Closed fergunet closed 7 years ago

fergunet commented 7 years ago

After discussing with @unintendedbear and looking to the current results we have thought a new experimental section that could improve the paper a lot and ease future steps.

First, we think that the fitness we are using is complicated to understand and requires a lot of computational time. Besides we do not find any reference to justify its use. So, we are going to the go back to the classical 10-cross validation, as it has been used widely: Divide the dataset in A and B (10 times) and use A for the training (whole evolution) and then B at the end of the evolution to validate (not DURING the evolution as we are doing now). So, we need to decide the fitness using some of the classical error metrics (see this wikipedia link to decide which error to use as fitness ), or the coverage (as we are doing now), or the fitness used by [1] (positives, negatives and depth).

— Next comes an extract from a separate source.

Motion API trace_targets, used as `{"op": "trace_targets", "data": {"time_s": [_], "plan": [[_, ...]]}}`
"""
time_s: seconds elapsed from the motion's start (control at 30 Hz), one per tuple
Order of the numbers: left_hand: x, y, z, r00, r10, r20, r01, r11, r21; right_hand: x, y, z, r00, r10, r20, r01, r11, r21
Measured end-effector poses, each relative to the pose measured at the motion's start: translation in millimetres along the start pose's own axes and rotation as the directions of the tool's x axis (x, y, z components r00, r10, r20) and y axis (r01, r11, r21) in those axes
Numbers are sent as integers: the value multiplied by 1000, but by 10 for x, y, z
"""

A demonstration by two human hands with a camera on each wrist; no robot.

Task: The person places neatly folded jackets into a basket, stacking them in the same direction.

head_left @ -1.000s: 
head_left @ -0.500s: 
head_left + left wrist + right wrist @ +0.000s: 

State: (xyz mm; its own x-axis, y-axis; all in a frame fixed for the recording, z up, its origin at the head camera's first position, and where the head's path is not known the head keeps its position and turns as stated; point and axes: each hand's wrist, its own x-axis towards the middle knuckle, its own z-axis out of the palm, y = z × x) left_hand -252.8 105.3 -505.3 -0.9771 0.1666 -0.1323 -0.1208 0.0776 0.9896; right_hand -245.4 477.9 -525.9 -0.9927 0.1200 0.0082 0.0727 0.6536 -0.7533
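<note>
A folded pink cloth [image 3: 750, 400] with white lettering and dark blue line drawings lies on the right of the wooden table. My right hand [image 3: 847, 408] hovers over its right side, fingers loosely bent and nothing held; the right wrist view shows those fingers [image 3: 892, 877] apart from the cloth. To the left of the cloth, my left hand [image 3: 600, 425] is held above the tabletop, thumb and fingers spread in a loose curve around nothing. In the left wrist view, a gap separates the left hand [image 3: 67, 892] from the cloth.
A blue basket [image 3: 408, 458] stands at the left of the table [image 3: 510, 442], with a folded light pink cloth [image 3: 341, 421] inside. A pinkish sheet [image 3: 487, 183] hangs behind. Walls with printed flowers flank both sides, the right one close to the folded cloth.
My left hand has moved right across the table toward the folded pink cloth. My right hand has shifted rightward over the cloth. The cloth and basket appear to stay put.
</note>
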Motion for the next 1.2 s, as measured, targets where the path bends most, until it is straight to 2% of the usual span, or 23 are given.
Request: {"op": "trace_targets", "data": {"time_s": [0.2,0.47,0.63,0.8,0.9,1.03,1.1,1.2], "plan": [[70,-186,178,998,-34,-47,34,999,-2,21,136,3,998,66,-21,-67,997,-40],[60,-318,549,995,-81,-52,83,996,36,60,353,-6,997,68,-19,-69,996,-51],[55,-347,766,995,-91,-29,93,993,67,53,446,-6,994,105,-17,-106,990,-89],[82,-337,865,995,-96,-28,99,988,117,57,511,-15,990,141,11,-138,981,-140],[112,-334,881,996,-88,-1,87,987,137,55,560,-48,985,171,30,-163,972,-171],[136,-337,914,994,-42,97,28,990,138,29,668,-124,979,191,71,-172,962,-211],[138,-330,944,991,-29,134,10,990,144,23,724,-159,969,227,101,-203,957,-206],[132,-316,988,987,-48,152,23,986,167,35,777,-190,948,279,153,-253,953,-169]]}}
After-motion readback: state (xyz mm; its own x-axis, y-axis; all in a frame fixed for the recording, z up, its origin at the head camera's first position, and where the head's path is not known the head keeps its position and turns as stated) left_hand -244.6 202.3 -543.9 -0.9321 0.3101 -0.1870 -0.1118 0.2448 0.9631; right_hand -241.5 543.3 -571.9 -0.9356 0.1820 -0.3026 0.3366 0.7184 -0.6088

Also, it would be a great improvement to the paper to compare with other method in the literature. Guys in [1] deal with each individual as a rule, and the model is the whole population. We could do some experiments with that structure and decide which method is better.

So, the steps would be:

1) Chose the most appropriate metric for fitness and validation 2) Execute with classic 10-cross validation and the chosen error metric as fitness and validation. We will have 10 final validation metrics, and therefore the average of our method. 3) Execute with every individual as a rule, instead as a tree (I will modify the code for this), and compare with the previous method.

What @zeinebchelly and @JJ think?

[1] Ivan De Falco, Antonio Della Cioppa, Ernesto Tarantino: Discovering interesting classification rules with genetic programming. Appl. Soft Comput. 1(4): 257-269 (2002)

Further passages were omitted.